In steps S1204 and S1205, processing for acquiring the attribute value of an automatic extraction token is repeated as many times as the number of automatic extraction tokens included in the information acquired in step S1201. In step S1205, the image processing unit 424 performs automatic extraction processing to extract a character string corresponding to the attribute type corresponding to the automatic extraction token from the scanned image. The automatic extraction processing is not limited in particular. For example, a character string is identified using a trained model that is trained with a large number of test images and character string areas of respective corresponding attribute types by machine learning. For example, character strings “KAWASAKI INC” and “20221020” are extracted from the scanned image for the automatic extraction tokens “company name (issuer)” and “date of creation of document”, respectively, using the trained model. If an automatic extraction token is a user-specified region in the scanned image, a character string is identified from the result of the OCR processing of the region. If an automatic extraction token is a barcode, the barcode is decoded to extract a character string. In the foregoing example, the file naming rule includes two automatic extraction tokens, and the acquisition of the attribute value is repeated twice. If no automatic extraction token is included in the acquired file naming rule, the processing skips the operations in steps S1204 and S1205 and proceeds to step S1206.


In step S1206, the image processing unit 424 generates a filename.
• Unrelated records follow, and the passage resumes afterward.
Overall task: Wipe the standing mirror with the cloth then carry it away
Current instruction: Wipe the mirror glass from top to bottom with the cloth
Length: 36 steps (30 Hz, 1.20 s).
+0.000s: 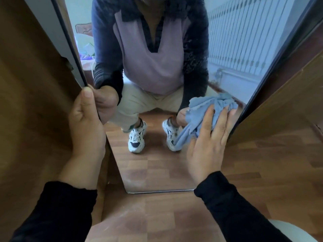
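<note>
The standing mirror (pixel 153 168) rises in front of me with a thin dark frame, its foot on the wooden floor. It reflects a crouching person in a purple and navy top. My left hand (pixel 85 126) grips the mirror's left edge, thumb along the front. My right hand (pixel 208 142) lies with straight fingers on a crumpled light blue cloth (pixel 201 112), pressing it against the glass near the mirror's right edge, low down.
Brown wooden panels flank the mirror closely: one on the left (pixel 35 102), one on the right (pixel 283 110). Wood-pattern floor (pixel 157 220) spreads below. A white radiator and a bed with items show only as reflections. Something white sits at the bottom right corner (pixel 286 229).
</note>
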Available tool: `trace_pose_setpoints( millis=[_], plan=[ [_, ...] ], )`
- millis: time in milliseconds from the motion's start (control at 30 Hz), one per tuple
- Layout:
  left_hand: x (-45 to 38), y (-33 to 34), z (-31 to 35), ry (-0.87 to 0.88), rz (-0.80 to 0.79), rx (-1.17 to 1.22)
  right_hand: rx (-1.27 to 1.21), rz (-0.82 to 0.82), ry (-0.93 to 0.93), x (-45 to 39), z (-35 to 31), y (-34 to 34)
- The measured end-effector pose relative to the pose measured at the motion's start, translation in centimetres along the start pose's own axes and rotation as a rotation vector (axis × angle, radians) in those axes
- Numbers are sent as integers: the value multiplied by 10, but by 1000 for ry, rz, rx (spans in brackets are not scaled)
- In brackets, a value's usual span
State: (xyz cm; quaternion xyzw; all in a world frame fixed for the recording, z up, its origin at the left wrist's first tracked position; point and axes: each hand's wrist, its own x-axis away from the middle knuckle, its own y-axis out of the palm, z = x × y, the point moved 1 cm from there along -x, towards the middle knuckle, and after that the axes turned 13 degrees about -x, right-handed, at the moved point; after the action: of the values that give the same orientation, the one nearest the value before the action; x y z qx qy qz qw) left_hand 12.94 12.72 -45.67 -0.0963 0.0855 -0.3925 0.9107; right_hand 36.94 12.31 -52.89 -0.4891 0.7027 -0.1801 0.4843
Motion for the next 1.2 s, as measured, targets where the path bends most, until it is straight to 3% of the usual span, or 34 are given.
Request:
trace_pose_setpoints(
  millis=[233, 367, 500, 700, 867, 1067, 1200],
  plan=[
    [1, 0, 3, -8, -2, -15, 105, -206, -254, 40, -6, 32],
    [3, -3, 2, 44, -30, -16, 98, 30, -331, 30, -8, 23],
    [3, -7, -7, 21, -48, -29, 55, 215, -252, 7, -12, 5],
    [6, -14, -11, 125, -100, -122, -161, 117, -109, -9, -18, -11],
    [2, -17, -23, 195, -72, -165, -166, 115, -191, -5, -27, -4],
    [2, -18, -25, 176, -82, -202, -144, -61, -346, 14, -32, 20],
    [2, -22, -28, 168, -102, -203, -244, -20, -256, 7, -39, 11]
  ],
)
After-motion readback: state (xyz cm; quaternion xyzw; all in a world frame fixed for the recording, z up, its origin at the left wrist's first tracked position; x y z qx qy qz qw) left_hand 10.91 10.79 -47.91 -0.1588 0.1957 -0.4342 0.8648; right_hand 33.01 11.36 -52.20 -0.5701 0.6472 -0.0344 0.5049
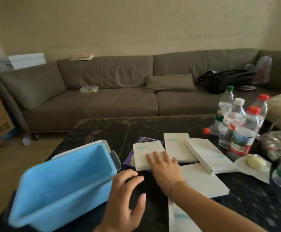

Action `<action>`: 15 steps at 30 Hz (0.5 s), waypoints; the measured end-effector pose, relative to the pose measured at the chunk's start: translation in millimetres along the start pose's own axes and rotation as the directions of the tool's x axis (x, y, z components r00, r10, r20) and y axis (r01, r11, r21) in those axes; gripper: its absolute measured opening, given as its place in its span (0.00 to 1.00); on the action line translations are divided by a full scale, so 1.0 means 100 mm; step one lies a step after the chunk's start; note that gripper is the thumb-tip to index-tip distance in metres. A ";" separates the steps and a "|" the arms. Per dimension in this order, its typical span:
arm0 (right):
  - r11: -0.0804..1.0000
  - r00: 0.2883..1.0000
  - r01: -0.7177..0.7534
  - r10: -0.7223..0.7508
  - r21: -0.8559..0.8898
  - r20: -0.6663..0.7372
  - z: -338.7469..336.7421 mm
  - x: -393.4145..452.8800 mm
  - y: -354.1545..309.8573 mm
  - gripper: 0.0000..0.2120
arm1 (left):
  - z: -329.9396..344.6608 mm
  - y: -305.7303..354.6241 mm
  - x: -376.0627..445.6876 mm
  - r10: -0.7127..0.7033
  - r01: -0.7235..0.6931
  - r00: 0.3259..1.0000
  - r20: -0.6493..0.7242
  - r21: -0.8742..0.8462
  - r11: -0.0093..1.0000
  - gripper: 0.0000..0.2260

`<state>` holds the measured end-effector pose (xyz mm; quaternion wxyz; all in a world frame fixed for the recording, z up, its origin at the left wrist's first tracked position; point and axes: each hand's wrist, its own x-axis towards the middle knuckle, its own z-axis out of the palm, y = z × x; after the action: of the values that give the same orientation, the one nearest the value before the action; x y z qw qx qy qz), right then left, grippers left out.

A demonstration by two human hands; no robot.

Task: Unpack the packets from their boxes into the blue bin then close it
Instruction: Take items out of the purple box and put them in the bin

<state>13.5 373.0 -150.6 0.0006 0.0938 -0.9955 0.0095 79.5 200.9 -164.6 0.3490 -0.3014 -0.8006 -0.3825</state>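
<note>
Resting right hand (165, 166) flat on white box (147, 152).

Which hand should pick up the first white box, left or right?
Right. The right hand already lies with straight fingers on the nearest white box, while the left hand hovers beside the empty blue bin, holding nothing, likely better for steadying it.

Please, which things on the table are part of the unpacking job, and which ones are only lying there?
Part of the job:
blue bin, open and empty
white lid behind it
white boxes; the right hand rests on one
left hand, beside the bin

Only lying about:
water bottles
purple packet under a box
plate with food
backpack on the sofa
</note>
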 end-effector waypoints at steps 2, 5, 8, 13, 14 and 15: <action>0.998 0.990 0.018 -0.026 -0.054 -0.139 -0.07 0.00 0.25 0.30 | 0.25 -0.19 0.06 -0.179 0.176 0.970 0.161 0.032 0.984 0.15; 0.991 0.988 0.003 -0.024 -0.136 -0.150 -0.09 0.02 0.72 0.31 | 0.57 -0.34 0.28 -0.518 0.449 0.803 0.295 0.272 0.851 0.20; 0.992 0.997 -0.069 0.064 -0.106 -0.047 0.00 0.10 1.04 0.31 | 0.84 -0.52 0.53 -0.742 0.611 0.596 0.307 0.427 0.667 0.28; 0.994 0.998 -0.058 0.060 0.095 -0.019 -0.04 -0.14 0.97 0.31 | 1.07 -0.78 0.83 -0.863 0.565 0.388 0.322 0.657 0.499 0.47; 0.990 0.999 -0.010 0.016 0.144 -0.038 -0.03 -0.30 0.90 0.31 | 1.08 -0.83 0.89 -0.882 0.562 0.325 0.342 0.680 0.471 0.51; 0.984 0.999 0.046 -0.042 0.172 -0.023 -0.03 -0.49 0.80 0.30 | 1.08 -0.86 0.95 -0.893 0.560 0.271 0.359 0.696 0.450 0.54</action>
<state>46.8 460.8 -149.1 0.0023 0.1153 -0.9886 0.0964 -75.0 264.7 -174.4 -0.1458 0.0844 -0.9714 -0.1673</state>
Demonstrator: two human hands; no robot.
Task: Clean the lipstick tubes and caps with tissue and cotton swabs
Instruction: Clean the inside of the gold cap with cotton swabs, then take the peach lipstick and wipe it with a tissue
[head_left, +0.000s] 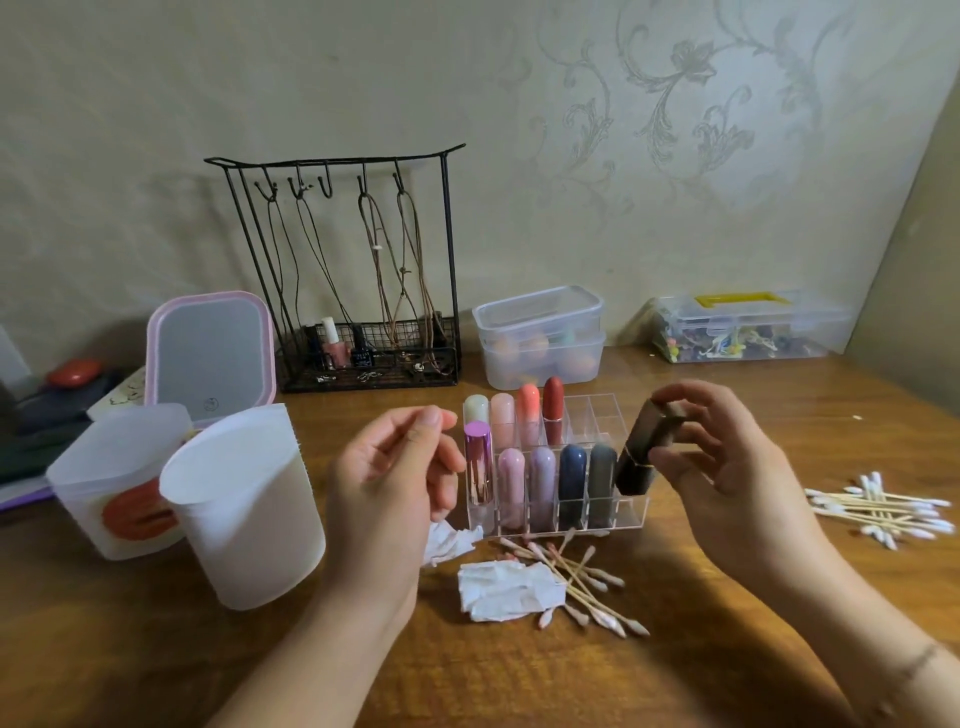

The procedure for generating the filename will be described in detail below with reference to FIG. 13A. In step S1207, the image processing unit 424 transmits file attributes including the generated filename to the display control unit 421. The display control unit 421 displays the file attributes on the scanned file list 1101 of the foregoing scanned file list screen 1100.


In the present embodiment, the file attributes of the file generated by scanning are displayed on the scanned file list screen 1100. However, the file generated by scanning and the generated filename may be simply transmitted to the storage server 130 without displaying the scanned file list screen 1100.



FIG. 13A is a flowchart illustrating a processing procedure for generating a filename.


In step S1301, the image processing unit 424 generates a candidate filename by using the acquired file naming rule, the character string of each system token acquired in step S1203, and the character string of each automatic extraction token acquired in step


S1205. For delimiter tokens, corresponding delimiters such as a period and a space are inserted. If no character string corresponding to the relevant automatic extraction token is extracted in step S1205, the name of the relevant automatic extraction token is used as a folder name, such as “{title}”. Similarly, for a manual extraction token, the set attribute name may be displayed, as with “{item 1}”.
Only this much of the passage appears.